Problem to work on: Each line in the records below, from the one that contains "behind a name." to the one that contains "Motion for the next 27", should be reproduced exactly, the first and last included.

Data shown:
● ● ● ●

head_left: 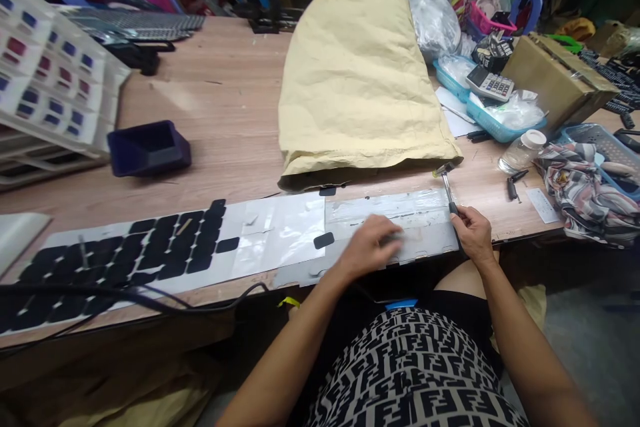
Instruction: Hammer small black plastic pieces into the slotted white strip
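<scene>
My right hand [471, 232] is closed around the dark handle of a small hammer [447, 183]. The hammer's head points away from me, just short of the large cream-coloured sack. My left hand [373, 245] hovers over or rests on the grey-white board [425, 230] at the table's front edge. Its fingers are curled but smeared by motion, so whether anything is in them is hidden. To the left, a white sheet [280, 230] adjoins the board. Black rounded pads [173, 247] lie in rows on its left part, and a single black pad [324, 240] sits near the board's left end.
The cream sack [365, 73] covers the middle back of the table. A dark purple bin [150, 149] and a white crate [55, 73] stand left. Black cables [165, 303] cross the front left edge. At right are a jar [523, 152], blue baskets [505, 120], a carton [557, 77] and cloth [575, 180].
</scene>
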Demonstrator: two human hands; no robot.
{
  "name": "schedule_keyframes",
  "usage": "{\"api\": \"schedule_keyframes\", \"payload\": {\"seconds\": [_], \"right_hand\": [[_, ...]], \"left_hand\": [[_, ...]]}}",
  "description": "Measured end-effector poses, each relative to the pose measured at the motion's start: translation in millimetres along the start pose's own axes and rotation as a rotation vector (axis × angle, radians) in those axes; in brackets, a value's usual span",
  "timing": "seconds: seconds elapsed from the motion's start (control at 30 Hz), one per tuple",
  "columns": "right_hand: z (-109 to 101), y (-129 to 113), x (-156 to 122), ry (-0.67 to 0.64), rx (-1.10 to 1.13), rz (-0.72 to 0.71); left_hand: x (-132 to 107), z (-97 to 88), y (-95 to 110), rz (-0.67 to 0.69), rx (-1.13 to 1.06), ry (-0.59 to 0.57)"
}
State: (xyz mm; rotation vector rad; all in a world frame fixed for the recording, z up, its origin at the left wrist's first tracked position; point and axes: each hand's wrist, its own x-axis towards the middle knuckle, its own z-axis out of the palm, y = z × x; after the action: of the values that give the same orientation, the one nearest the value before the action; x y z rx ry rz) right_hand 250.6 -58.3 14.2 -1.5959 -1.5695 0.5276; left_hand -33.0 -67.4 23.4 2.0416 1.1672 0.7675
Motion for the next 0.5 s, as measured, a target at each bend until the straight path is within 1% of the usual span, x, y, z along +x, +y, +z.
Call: {"api": "schedule_keyframes", "payload": {"seconds": [0.1,0.13,0.17,0.2,0.23,0.3,0.33,0.43,0.5], "right_hand": [[-0.3,-0.6,0.2,0.001,-0.005,-0.002],[-0.4,-0.7,0.3,-0.001,-0.007,-0.002],[-0.4,-0.8,0.4,-0.003,-0.008,-0.004],[-0.5,-0.9,0.5,-0.007,-0.008,-0.007],[-0.6,-0.8,0.6,-0.009,-0.007,-0.010],[-0.6,-0.6,0.5,-0.013,-0.009,-0.013],[-0.5,-0.5,0.3,-0.014,-0.011,-0.013],[-0.4,-0.4,-0.1,-0.017,-0.017,-0.011],[-0.5,-0.9,-0.2,-0.019,-0.018,-0.009]], "left_hand": [[30.9,-31.1,-38.6,-0.332,0.231,0.432],[41.3,-41.9,-51.9,-0.415,0.323,0.552],[50.8,-51.8,-64.3,-0.491,0.397,0.627],[59.4,-60.3,-75.2,-0.567,0.455,0.669],[66.7,-67.1,-84.4,-0.642,0.491,0.677],[77.6,-75.4,-97.6,-0.774,0.521,0.647],[81.4,-77.2,-102.0,-0.818,0.528,0.635],[87.5,-78.0,-109.0,-0.881,0.541,0.655],[89.0,-77.5,-110.8,-0.883,0.483,0.657]]}}
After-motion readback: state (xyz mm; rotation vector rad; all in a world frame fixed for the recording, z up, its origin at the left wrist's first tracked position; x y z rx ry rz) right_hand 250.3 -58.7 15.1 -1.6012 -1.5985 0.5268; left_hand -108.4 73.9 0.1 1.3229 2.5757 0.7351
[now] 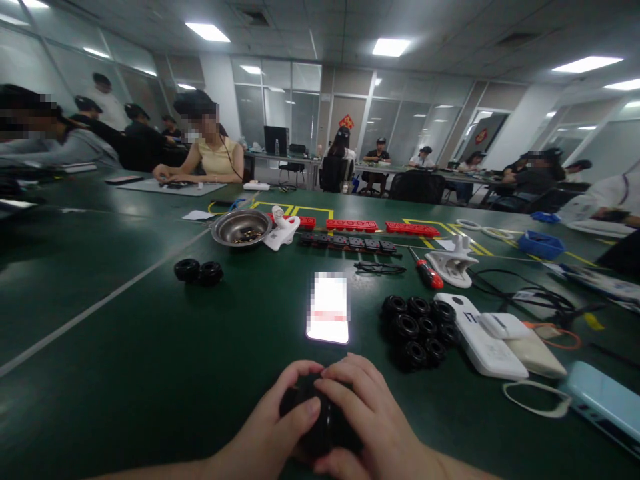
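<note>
My left hand (290, 413) and my right hand (367, 407) are both closed around a black round wheel-like part (327, 417), low in the view close to the table's near side. Fingers cover much of it, so its full shape is hidden. Just beyond my hands lies a phone (327, 330) with a bright, blurred screen. To the right of the phone several black wheels (420, 327) sit in a tight cluster. Two more black wheels (199, 271) stand at the left.
A metal bowl (235, 230) with small bits stands beyond, beside a white clamp (283, 230). Red strips (351, 225) and a black strip (350, 243) lie behind the phone. Rightward are a screwdriver (427, 270), power bank (483, 340), cables and blue tray (540, 245). People sit around.
</note>
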Demonstrator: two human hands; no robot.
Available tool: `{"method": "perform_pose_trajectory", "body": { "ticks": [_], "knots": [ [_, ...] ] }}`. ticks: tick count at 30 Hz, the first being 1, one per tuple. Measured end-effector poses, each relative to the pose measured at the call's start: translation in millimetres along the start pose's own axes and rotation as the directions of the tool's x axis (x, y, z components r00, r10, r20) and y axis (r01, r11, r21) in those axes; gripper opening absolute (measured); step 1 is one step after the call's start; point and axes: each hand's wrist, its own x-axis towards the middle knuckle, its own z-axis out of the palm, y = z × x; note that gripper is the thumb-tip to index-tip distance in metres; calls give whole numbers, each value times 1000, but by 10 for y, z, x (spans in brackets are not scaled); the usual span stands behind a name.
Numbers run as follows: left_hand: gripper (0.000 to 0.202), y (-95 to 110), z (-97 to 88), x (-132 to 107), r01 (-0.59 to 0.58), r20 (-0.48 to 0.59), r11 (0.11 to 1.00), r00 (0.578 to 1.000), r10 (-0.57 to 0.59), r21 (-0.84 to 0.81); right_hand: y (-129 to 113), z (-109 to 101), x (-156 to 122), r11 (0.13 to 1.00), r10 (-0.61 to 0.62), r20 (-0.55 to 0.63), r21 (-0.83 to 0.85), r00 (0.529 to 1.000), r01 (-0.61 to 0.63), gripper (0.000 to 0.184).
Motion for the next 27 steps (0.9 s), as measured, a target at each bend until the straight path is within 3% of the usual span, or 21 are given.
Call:
{"method": "perform_pose_trajectory", "body": {
  "ticks": [2,8,14,17,20,25,27],
  "knots": [
    [46,13,9,2,13,-26,999,1000,-14,-44,-2,-1,-2,999,-2,12,-42,1000,2,44],
    [55,11,1,-28,-8,-54,1000,999,7,-7,-8,-35,11,992,126,4,-19,992,-126,56],
    [48,-23,-25,5,-5,28,1000,1000,5,-9,-6,8,3,997,-52,-34,-59,998,50,35],
    [53,-19,-30,-9,-67,64,998,996,67,-4,-5,2,2,999,10,-31,-40,999,-11,49],
    [59,-29,-38,-19,-75,21,997,997,75,5,-2,-7,-3,994,113,8,12,994,-113,59],
    [57,-20,-18,-1,-16,-11,1000,1000,16,6,2,24,-11,1000,-7,4,15,1000,7,36],
    [58,20,14,-9,-3,-31,1000,1000,3,-27,-2,19,-7,999,-17,9,27,1000,16,35]
  ]
}}
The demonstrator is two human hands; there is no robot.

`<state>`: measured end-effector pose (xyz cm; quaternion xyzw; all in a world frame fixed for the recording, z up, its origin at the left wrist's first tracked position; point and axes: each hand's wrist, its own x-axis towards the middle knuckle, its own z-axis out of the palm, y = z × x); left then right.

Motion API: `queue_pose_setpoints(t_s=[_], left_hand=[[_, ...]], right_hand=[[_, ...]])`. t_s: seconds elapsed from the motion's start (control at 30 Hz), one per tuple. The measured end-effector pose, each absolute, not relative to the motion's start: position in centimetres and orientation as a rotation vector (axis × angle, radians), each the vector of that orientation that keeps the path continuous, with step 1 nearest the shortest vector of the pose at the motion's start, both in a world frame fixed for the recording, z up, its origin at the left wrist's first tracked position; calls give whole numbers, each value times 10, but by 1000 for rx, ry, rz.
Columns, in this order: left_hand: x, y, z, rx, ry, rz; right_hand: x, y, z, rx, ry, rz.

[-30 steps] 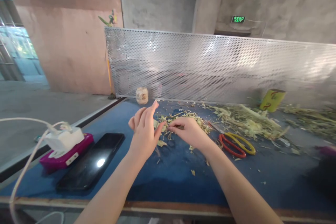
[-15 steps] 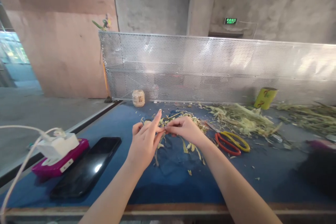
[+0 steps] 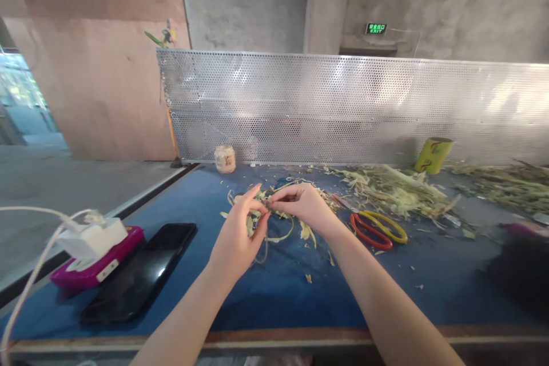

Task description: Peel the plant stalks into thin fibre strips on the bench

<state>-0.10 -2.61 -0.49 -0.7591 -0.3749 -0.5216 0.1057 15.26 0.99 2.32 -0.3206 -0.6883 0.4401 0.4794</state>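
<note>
At the middle of the blue table, my left hand [image 3: 240,231] and my right hand [image 3: 302,206] meet fingertip to fingertip. Both pinch a thin strand of dried plant fibre [image 3: 281,237], which loops down below the fingers. The exact bit between the fingertips is too small to make out. Behind and under the hands lies a loose heap of pale green and yellowish plant scraps [image 3: 306,231]. Scissors with one red and one yellow handle [image 3: 373,231] rest just right of my right wrist, their blades pointing toward the heap.
A black phone [image 3: 141,274] and a magenta power strip [image 3: 96,263] with a white charger and cable lie left. A ball of twine [image 3: 225,159] and a yellow-green can [image 3: 433,155] stand by the perforated metal screen [image 3: 291,108]. Dried fibre bundles [image 3: 394,191] spread at right.
My left fingers have curled in toward the thumb, with the index finger lowered. The strand now shows as a loop below my hands. The view has shifted slightly.
</note>
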Motion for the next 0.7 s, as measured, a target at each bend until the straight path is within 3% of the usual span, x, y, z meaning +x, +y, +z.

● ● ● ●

Task output:
Available tool: `{"method": "perform_pose_trajectory", "body": { "ticks": [_], "knots": [ [_, ...] ] }}`. ticks: tick count at 30 Hz, the first being 1, one per tuple. Measured end-effector poses, each relative to the pose measured at the call's start: translation in millimetres along the start pose's own axes and rotation as the directions of the tool's x axis (x, y, z components r00, r10, r20) and y axis (r01, r11, r21) in those axes; gripper opening absolute (measured); step 1 is one step after the call's start; point and axes: each hand's wrist, its own x-axis towards the middle knuckle, its own z-axis out of the palm, y = z × x; note that gripper is the thumb-tip to index-tip distance in metres; calls give whole numbers, each value times 1000, but by 10 for y, z, x (spans in brackets are not scaled); the usual span stands behind a name.
Numbers run as follows: left_hand: gripper (0.000 to 0.202), y (-95 to 110), z (-97 to 88), x (-132 to 107), r01 (-0.59 to 0.58), r20 (-0.48 to 0.59), r11 (0.11 to 1.00), r00 (0.578 to 1.000), r10 (-0.57 to 0.59), r21 (-0.84 to 0.81); right_hand: y (-129 to 113), z (-109 to 101), x (-156 to 122), r11 (0.13 to 1.00), r10 (-0.61 to 0.62), r20 (-0.55 to 0.63), r21 (-0.83 to 0.85), r00 (0.529 to 1.000), r01 (-0.61 to 0.63), gripper (0.000 to 0.184).
Motion for the next 27 steps (0.9 s), as measured, a target at each bend until the straight path is within 3% of the usual span, or 21 are given.

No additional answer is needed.